When I was working, my daily minimum was 300 words. That’s not much, about one double-spaced page a day, but I’d often struggle to fill it. I thought of the word limit as the headlights of a car, and that I could see about 300 words ahead of me as I wrote. After that, I had 24 hours to think up my next 300 words. I got better at reaching the goal as the end of the year, and retirement, loomed.
My post-retirement daily word minimum is 900 words. Three double-spaced pages, which again, is not much, if you can devote the full day toward writing it. I approach it in a similar way: I can see about 900 words ahead of me while writing, in my mind’s headlights, to continue the simile. So, I write my three pages, and then I start thinking about tomorrow’s words.
The 900 words expands out to fill the day, I’m finding.

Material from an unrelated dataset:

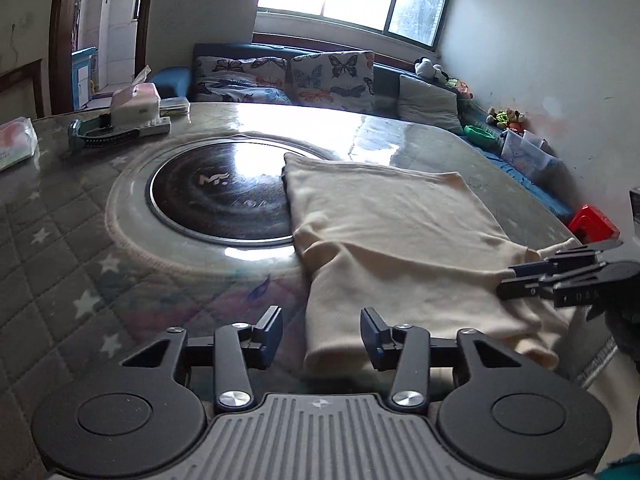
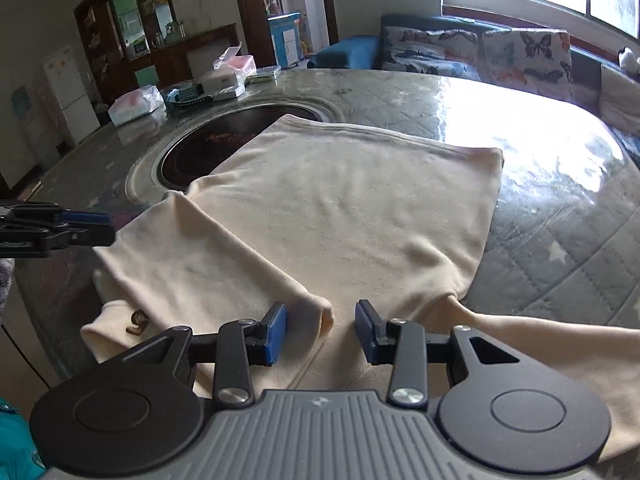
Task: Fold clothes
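Note:
A cream shirt (image 2: 340, 208) lies spread on the glass-topped table (image 2: 540, 160), its far hem over a black round hob (image 2: 208, 148). One sleeve is folded in over the body; the other sleeve trails off to the right. My right gripper (image 2: 321, 330) is open and empty above the shirt's near edge. My left gripper (image 1: 322, 338) is open and empty at the near left edge of the shirt (image 1: 400, 220). The right gripper shows in the left wrist view (image 1: 505, 282), over the shirt's right side. The left gripper shows at the left edge of the right wrist view (image 2: 106, 227).
A tissue box (image 1: 134, 102), a brush (image 1: 100, 134) and a plastic packet (image 1: 14, 140) sit at the table's far left. A sofa with butterfly cushions (image 1: 328, 76) stands behind the table under the window. A red stool (image 1: 592, 224) is on the floor at right.

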A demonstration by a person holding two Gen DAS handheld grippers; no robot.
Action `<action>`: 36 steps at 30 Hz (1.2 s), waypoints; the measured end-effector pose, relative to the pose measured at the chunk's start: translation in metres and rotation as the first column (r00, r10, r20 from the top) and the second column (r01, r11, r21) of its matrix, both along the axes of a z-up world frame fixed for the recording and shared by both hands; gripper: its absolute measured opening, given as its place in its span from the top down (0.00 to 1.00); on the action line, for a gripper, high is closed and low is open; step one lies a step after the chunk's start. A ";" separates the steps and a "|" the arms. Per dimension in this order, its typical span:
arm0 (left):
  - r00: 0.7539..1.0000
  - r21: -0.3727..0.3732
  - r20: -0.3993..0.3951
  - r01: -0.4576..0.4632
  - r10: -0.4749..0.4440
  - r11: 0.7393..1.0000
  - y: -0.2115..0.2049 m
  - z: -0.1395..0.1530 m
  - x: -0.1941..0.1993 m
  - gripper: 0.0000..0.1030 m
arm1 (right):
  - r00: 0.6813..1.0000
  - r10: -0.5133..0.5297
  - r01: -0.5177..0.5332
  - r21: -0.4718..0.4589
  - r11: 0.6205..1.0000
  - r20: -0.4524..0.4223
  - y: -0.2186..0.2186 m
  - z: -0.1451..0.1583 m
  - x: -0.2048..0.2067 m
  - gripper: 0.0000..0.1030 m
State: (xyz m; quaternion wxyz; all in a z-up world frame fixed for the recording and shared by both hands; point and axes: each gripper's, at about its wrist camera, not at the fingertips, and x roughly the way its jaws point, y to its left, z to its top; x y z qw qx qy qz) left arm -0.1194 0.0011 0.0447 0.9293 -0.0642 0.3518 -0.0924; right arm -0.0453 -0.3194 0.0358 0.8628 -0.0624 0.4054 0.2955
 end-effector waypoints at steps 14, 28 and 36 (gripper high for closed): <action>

I write a sentence here and there, then follow every passing distraction on and off the internet until 1 or 2 p.m. rolls around and I see the day is passing me by. That is when I’ll hunker down and write. I can realistically write 300 words in an hour. When I’ve hit 900 I’ll generally stop. I like to leave the page knowing I have something in the tank for the next day. And I like the rhythm of moving forward about the same amount every day. That was true when it was 300 words a day, and it’s true now.

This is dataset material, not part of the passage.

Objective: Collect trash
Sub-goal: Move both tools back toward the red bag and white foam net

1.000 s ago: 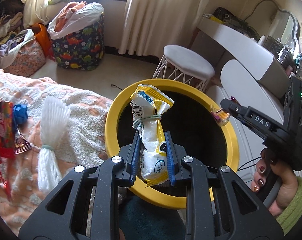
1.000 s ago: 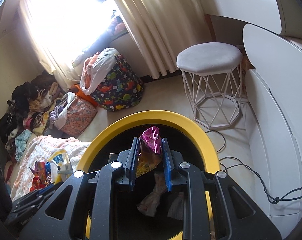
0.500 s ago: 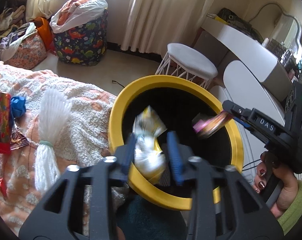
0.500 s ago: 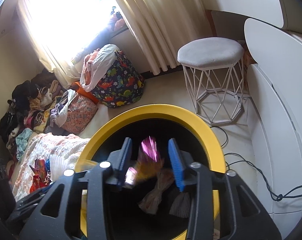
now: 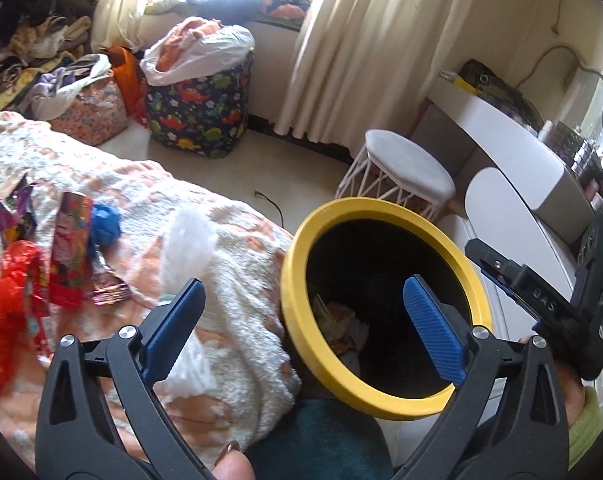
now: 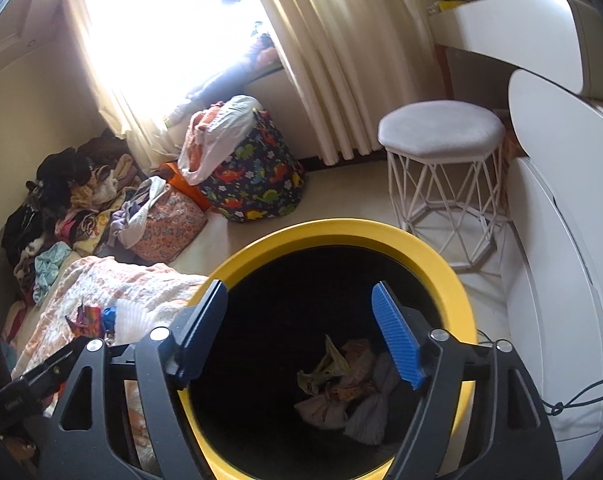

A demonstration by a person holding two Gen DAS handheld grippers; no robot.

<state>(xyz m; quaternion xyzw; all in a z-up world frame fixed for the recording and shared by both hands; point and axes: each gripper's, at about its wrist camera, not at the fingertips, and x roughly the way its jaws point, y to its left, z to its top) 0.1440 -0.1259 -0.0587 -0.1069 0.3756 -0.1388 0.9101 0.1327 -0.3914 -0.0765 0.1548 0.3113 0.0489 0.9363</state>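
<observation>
Trash (image 6: 343,394) lies in bin (image 6: 441,256) below right gripper (image 6: 299,334); left gripper (image 5: 301,324) alongside, both jaws opening, empty.

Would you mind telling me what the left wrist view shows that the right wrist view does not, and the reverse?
Only the left wrist view shows the red wrapper on the blanket, the hand holding the right gripper, and the left gripper, its opening jaws empty.

Only the right wrist view shows the bin's bottom, with the trash pile, and the right gripper's opening, empty jaws.

Both show the yellow-rimmed bin, the stool, the dinosaur bag and the curtains.
</observation>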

I’ve promised myself that I’ll write short stories for most of the rest of the year. Part of this is because I need the practice, and short stories really test my abilities to structure and plot a story, one of my weaknesses. Part of this is so I will have a book of short stories ready by the end of the year, all centered around the idea of suburban horror.
I’m taking notes for a novel, though, and should start it around the beginning of the new year. I’m thinking I’ll need to abandon the 900 words a day minimum. There’s comfort and familiarity in a word minimum I know I can reach most days, but writing a novel, for me, is a leap into the unknown. I think it’s time to push a little further outside my comfort zone. Embrace the fear. Increase the range of my mind’s dim headlights.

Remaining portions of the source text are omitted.